Emma Braslavsky, 18.01.2024
Über das Weltall zu schreiben heißt auch immer, über unsere eigene Gesellschaft zu schreiben: Es entsteht das, was man als Overview-Effekt bezeichnet – ein frischer Blick auf die Geschichte der Menschheit und den Zusammenhang der Dinge.
Habt ihr euch schon gefragt, wozu die Menschheit sich noch so viel außerirdisches Leben einfallen lässt, um in teils ellenlangen Geschichten davon zu erzählen, als ob es hier auf der Erde nicht genug zu entdecken gäbe? Es soll geschätzt eine Trillion Tiere auf diesem Planeten leben (Quelle: WDR), allein ein Kubikmeter Humus bewohnen so eintausend Milliarden Individuen an Bodenorganismen. Dazu kommt eine Viertelmillion bekannter Pflanzenarten. Jedes Jahr kommen neue Arten hinzu. Trotzdem reizen erwachsene Menschen Abenteuer mit extraterrestrischen Zivilisationen oft mehr als Fabeln über Ameisen, Biber, Hepatitisviren oder Pseudomonaden.

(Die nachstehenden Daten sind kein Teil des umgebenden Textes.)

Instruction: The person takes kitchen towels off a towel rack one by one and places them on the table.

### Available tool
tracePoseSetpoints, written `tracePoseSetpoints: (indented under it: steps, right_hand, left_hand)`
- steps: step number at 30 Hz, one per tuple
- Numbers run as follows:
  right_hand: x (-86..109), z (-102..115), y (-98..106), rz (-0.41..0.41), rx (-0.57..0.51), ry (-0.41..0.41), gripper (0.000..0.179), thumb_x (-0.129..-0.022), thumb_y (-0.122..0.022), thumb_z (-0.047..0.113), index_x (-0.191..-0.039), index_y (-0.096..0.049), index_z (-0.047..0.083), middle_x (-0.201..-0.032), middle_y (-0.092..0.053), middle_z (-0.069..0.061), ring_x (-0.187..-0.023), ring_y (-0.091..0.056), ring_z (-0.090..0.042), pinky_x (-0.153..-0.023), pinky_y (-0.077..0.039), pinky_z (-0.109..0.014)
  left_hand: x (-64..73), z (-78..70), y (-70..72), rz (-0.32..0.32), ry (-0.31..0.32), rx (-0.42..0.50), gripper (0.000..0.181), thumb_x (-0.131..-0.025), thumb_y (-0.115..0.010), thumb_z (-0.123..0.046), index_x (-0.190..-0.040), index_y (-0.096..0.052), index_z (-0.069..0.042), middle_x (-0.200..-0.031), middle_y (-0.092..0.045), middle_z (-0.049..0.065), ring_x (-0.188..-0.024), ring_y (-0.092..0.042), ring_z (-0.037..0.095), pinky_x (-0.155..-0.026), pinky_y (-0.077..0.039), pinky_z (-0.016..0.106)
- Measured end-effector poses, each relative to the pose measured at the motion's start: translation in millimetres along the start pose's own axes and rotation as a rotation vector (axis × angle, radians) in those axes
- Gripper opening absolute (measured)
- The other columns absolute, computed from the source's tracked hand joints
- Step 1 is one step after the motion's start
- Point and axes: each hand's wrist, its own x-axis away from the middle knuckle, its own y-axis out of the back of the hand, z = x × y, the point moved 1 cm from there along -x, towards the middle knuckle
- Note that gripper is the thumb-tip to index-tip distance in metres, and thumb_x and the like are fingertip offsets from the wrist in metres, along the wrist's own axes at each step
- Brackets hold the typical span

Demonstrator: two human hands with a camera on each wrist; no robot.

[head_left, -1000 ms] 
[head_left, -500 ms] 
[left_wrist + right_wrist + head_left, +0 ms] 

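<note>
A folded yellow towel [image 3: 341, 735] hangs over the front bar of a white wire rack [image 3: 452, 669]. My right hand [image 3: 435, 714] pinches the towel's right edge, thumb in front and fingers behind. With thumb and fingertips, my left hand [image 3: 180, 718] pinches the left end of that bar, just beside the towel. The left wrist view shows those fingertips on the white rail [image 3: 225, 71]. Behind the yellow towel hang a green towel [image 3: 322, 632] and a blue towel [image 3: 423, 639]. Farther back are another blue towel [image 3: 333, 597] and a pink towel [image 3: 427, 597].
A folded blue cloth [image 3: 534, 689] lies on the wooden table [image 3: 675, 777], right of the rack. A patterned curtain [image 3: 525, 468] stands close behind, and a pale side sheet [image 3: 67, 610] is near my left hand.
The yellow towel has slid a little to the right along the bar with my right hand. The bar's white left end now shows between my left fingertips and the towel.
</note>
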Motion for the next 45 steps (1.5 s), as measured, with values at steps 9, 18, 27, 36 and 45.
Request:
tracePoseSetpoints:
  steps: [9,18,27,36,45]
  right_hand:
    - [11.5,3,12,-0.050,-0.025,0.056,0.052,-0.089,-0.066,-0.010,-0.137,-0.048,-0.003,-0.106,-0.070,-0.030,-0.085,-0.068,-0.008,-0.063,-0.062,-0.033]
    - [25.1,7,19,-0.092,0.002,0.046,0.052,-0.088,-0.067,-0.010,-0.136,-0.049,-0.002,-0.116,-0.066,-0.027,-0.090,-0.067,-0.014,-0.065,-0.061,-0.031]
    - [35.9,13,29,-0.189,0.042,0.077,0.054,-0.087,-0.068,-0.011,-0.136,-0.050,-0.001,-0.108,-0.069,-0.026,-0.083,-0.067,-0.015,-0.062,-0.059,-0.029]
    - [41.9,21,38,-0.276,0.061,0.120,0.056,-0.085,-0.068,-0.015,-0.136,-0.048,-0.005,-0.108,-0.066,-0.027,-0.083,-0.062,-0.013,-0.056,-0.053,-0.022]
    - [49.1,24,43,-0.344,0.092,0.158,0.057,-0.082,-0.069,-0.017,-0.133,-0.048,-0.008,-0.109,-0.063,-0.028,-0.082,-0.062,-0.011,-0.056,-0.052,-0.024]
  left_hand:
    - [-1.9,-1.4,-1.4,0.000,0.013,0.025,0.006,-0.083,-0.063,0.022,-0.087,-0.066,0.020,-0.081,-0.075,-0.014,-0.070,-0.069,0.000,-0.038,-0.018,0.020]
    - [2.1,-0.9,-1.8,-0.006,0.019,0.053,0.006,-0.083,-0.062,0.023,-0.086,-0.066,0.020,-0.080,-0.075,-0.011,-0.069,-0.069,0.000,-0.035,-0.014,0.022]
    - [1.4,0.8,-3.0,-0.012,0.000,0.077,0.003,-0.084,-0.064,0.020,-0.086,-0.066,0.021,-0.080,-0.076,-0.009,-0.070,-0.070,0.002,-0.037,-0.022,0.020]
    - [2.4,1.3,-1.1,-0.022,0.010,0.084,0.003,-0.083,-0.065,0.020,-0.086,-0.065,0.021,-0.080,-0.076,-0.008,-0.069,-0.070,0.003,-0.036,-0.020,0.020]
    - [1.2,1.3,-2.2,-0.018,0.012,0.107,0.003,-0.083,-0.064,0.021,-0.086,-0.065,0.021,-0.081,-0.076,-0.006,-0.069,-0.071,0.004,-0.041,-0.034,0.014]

Overview-Effekte wurden bislang nur mit der jungen Raumfahrt in Verbindung gebracht. Der erste davon wird auf die Apollo 8-Mission zurückgeführt, insbesondere auf das Foto „Earthrise“, aufgenommen von William Anders mit einer Hasselblad-500-Kamera am 24. Dezember 1968 während der vierten von zehn geplanten Umkreisungen des Mondes. Overview-Effekte sind aber mindestens so alt wie die ersten Geschichten über Reisen in den Weltraum. Die Literatur oder das Erzählen dient uns seit Jahrtausenden als mächtiges Holodeck für die Erforschung des uns Unbekannten – natürlich mit dem Ziel, dabei immer einen frischen Blick auf den Zustand der Menschheit auf der Erde zu werfen. Diese Erfahrungen beschränken sich in der heutigen deutschsprachigen Belletristik vorrangig auf Werke aus der aktuellen Science Fiction-Literatur, die aber zusammen mit der Fantasyliteratur nur (aber immerhin!) 5,7 Prozent des Gesamtumsatzes der Warengruppe Belletristik (Stand 2022) ausmacht (Quelle: Statista).